Installer le package R ‘rmr2’ (élément de RHadoop) sans HadoopInstalling R package ‘rmr2’ (part of RHadoop) without Hadoop

For pedagogical purposes, I needed to install rmr2, which is an R package designed to perform mapreduce code in R. This package is part of the RHadoop project which aims at allowing users to manage and analyze data with Hadoop in R. I followed two strategies:

  • the first one (not shown in this tutorial) consisted in installing a virtual linux machine (XUbuntu OS) with a one-cluster Hadoop installation on it;
  • the second one, which is the topic of this tutorial consisted in installing rmr2 without Hadoop on various OS. This strategy (and its results) is explained in the following.

Overview of the tutorial:

  1. Installation with linux
  2. Installation with windows
  3. Installation with Mac OS
  4. Your first mapreduce job

Make it easy: linux…

Installation on linux went smoothly. My system is made of:

  • KUbuntu 12.04 LTS
  • R is installed through a CRAN repository and updated packages for my distribution can be installed by RutteR ppa as explained in this previous post .

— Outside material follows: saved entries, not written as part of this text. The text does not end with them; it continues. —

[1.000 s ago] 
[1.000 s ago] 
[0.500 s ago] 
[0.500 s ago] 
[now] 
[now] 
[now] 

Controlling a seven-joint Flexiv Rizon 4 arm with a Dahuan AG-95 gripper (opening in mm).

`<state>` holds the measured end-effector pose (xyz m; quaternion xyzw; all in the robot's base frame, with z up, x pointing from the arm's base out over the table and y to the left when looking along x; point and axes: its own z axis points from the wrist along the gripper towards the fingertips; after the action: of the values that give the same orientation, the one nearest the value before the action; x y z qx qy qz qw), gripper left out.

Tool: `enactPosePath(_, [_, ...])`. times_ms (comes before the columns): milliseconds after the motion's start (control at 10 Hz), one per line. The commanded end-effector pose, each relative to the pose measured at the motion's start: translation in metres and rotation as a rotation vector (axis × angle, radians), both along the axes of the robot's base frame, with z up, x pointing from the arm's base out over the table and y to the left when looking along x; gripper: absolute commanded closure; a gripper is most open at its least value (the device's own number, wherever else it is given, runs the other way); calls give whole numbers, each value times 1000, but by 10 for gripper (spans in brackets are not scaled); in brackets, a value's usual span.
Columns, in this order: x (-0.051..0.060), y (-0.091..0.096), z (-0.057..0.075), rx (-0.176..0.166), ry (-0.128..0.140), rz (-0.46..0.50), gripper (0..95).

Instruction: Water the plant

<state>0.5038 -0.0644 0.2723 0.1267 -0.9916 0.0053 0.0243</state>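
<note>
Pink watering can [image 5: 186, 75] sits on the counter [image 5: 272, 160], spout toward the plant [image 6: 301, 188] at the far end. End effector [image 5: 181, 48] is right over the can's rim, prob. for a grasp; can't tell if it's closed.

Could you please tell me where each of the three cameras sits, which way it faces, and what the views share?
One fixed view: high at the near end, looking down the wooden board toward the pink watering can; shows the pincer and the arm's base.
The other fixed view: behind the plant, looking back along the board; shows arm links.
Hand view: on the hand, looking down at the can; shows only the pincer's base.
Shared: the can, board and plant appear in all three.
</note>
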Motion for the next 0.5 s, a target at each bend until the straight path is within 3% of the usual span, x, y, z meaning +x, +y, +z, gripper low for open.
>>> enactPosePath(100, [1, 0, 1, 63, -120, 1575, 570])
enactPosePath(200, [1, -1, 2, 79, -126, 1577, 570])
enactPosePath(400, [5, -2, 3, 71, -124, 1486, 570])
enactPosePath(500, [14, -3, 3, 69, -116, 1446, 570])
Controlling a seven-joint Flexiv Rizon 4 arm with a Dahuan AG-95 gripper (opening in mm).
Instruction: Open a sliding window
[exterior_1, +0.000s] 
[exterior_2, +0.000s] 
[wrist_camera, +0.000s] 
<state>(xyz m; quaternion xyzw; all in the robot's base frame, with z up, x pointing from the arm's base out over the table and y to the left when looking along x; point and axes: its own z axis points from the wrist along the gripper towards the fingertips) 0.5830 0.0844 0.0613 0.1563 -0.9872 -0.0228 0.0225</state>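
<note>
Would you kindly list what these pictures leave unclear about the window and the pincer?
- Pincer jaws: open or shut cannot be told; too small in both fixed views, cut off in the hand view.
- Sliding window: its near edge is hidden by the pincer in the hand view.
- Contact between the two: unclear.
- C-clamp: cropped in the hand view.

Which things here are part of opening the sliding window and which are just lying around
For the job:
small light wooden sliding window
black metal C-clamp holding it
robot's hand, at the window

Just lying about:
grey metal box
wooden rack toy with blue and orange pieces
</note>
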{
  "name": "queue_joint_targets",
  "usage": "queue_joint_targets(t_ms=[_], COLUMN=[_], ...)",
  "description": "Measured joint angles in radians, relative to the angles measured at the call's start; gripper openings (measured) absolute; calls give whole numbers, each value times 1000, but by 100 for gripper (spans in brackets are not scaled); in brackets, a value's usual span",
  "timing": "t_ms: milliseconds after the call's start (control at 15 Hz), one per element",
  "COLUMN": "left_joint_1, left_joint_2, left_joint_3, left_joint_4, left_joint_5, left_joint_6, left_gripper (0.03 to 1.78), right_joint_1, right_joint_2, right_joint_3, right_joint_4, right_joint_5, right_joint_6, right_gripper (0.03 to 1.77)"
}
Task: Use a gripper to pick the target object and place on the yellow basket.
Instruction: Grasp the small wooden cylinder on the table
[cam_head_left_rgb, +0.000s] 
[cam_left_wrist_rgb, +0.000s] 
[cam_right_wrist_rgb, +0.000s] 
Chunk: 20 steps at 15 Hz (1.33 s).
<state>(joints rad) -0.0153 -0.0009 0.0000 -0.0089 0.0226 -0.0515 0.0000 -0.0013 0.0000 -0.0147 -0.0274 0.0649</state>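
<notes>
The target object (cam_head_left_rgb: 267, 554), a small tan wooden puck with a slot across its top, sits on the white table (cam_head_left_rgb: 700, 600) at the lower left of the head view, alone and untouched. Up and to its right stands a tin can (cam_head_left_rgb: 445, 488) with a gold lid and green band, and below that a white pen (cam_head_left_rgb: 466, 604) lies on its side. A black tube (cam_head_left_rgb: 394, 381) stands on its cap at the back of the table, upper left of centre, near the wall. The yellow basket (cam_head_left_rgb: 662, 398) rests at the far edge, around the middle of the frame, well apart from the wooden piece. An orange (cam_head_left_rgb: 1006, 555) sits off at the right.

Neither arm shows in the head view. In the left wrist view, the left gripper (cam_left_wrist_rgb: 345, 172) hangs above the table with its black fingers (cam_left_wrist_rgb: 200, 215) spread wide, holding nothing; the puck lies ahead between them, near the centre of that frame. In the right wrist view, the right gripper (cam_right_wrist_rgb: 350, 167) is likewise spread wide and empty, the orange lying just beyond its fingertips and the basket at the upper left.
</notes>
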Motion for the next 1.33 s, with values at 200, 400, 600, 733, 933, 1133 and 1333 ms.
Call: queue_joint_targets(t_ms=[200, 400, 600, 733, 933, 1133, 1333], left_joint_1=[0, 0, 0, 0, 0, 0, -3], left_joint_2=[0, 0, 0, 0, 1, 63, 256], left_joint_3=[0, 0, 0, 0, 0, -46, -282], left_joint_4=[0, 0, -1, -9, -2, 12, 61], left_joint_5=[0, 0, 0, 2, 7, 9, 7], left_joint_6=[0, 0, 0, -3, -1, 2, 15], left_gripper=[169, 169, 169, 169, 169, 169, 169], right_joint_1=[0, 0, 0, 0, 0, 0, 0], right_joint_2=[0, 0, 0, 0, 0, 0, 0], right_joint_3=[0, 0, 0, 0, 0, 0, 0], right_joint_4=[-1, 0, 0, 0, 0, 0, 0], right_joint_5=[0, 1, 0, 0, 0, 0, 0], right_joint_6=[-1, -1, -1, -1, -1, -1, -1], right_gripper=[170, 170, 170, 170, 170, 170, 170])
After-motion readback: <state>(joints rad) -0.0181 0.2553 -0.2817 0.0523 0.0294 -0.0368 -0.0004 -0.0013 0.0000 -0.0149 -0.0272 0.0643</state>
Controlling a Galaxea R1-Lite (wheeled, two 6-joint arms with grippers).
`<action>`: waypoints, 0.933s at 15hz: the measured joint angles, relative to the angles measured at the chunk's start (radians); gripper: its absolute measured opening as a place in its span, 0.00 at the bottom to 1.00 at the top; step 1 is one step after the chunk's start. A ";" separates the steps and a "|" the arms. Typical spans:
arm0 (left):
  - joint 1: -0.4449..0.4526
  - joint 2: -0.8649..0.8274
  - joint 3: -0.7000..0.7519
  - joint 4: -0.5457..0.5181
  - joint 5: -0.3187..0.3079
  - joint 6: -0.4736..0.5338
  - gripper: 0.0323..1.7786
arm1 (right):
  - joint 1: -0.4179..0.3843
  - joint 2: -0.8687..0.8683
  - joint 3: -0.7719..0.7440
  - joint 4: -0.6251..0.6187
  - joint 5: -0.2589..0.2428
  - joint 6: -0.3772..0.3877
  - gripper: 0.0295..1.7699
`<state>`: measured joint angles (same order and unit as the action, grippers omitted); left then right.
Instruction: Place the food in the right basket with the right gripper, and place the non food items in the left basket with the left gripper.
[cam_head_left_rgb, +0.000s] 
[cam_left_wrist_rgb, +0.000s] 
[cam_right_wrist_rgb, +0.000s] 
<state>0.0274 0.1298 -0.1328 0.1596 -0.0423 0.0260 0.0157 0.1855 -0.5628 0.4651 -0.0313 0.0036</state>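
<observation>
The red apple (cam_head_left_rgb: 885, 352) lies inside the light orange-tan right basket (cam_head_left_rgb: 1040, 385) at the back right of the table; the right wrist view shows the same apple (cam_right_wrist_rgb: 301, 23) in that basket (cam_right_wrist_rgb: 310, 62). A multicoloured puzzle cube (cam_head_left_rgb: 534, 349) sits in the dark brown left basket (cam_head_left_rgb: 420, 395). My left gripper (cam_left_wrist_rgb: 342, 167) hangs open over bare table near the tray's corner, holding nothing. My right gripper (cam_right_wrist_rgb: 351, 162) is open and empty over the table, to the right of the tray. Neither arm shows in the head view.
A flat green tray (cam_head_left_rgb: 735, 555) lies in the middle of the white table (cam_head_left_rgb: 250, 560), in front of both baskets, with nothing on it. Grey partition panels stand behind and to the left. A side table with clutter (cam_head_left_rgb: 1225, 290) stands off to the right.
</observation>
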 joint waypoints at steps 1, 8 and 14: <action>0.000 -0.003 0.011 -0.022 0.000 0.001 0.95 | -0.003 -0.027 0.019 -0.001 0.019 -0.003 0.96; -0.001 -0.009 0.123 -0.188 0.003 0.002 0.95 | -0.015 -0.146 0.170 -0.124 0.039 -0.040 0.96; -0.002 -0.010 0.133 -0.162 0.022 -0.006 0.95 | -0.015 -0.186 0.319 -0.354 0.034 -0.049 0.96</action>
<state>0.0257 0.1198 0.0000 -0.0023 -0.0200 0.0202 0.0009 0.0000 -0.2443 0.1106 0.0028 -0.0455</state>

From here, everything is just straightforward:

  1. the dependencies are installed starting R and running the command:
    install.packages(c("Rcpp","RJSONIO","bitops","digest","functional","reshape2","stringr","plyr","caTools"))

    or using the sudo apt-get install r-cran-*** command lines for packages *** that are available in the RutteR repositories (note that caTools version was too old in the RutteR repository and that I had to install the package directly from CRAN.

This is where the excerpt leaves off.